Biology is inherently complex — that’s the nature of the beast. Every cell is complex. We haven’t really spent that much effort and time on diseases of the brain as a community because there hasn’t been that much funding. There’s been tons and tons of funding for cancer, and there’s been some successes, but let’s face it: In spite of the successes, most kinds of cancer — the most common ones people die from — we can’t cure. It’s a fact. So we shouldn’t expect the brain researchers to be that much smarter than the cancer researchers. They’re not.
I didn’t realize it was so underfunded.
It’s much better now than it was. But it’s still much, much less than cancer. If you look at biotech, I would say more than 90 percent of the biotech is devoted to cancer. You can probably count the ones that are doing Alzheimer’s disease or Alzheimer’s drug research on one hand. So there’s a huge disparity in effort. And the reason for that is structural. Because if you have cancer and you know you’re going to be dying in a year or two, you’re much more motivated to do something about it than in a disease like Alzheimer’s, which is very chronic, and takes much longer.
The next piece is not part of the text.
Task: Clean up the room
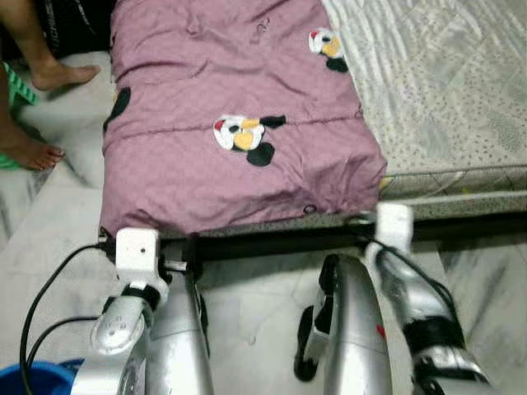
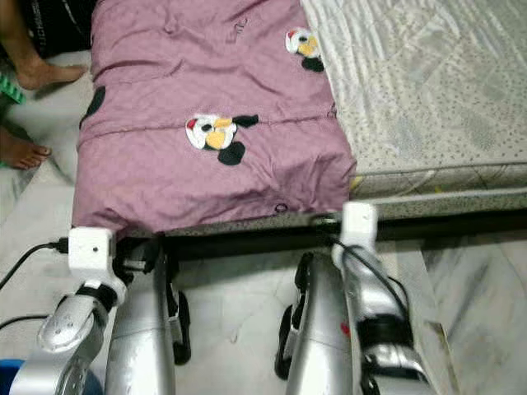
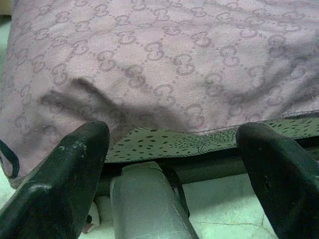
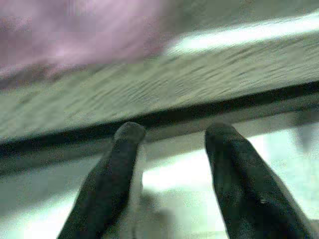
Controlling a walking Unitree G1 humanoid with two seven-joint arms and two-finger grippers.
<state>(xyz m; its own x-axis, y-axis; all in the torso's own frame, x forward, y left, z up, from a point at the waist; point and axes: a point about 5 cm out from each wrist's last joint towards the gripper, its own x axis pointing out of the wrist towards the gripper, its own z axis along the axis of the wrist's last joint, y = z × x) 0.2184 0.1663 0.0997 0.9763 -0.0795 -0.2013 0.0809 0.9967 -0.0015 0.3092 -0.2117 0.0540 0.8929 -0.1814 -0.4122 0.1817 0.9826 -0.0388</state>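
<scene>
A pink quilt (image 1: 239, 164) with cartoon patches lies folded on the left part of a bed, and its front edge hangs over the mattress (image 1: 445, 90) side. Both silver arms reach to the bed's front edge. In the left wrist view my left gripper (image 3: 174, 144) is open wide just below the quilt's hanging edge (image 3: 149, 64), with nothing between its fingers. The right wrist view is blurred; there my right gripper (image 4: 174, 132) is open and empty, pointing at the mattress side near the quilt's right corner (image 1: 370, 185).
A dark bed frame (image 1: 288, 243) runs under the mattress above a marble floor (image 1: 255, 321). A person's bare feet (image 1: 58, 76) stand at the far left beside something green (image 1: 18, 86). A blue bucket (image 1: 41, 380) and a black cable (image 1: 49, 288) are at the lower left.
</scene>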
Is there any indication that new paths of research might lead to something even incrementally better than the current Alzheimer’s treatments?
I think it will. I’m an eternal optimist. And the reason is not that there are little advances here and there, which there are. The way science works, you cannot plan scientific discoveries. You don’t know when they’re going to happen. Otherwise you would already have the discovery, right? Basic curiosity means that a scientist is trying to solve a problem. They’re curious about a problem because they don’t know the solution and by trying to find it, they will discover things that have the potential at any given time to open up a completely new perspective on a disease.
And that’s why it’s very, very important to support science that is purpose-driven in the sense that it solves the problem of a disease, a problem of a biological process, but not purpose-driven in the sense that it will create a drug.
In science, if you have a lot of good minds working on a scientific problem, and there’s an open mindset in the community that is willing to consider not just one hypothesis and one direction, but many different ones — things will happen. Discoveries will be made. The funding is much better for Alzheimer’s disease than it was a couple of years ago. And I think we will see major advances.
Genetics leads the way, and we have a better understanding of genetics now than ever. That is crucial because it gives us the clues to biology. It doesn’t explain the biology of the disease. It doesn’t tell us how the disease happens, but it’s sort of like a clue in a murder mystery where you’re trying to identify the culprit. We’ll get there, and once we do, we will know how to target our drugs better. Until then, the community will try to find some shortcuts, some ways of getting at it quicker. But the best, safest way is to do curiosity-driven research that solves the problem of what actually happens in the disease.
This interview has been edited for length and clarity.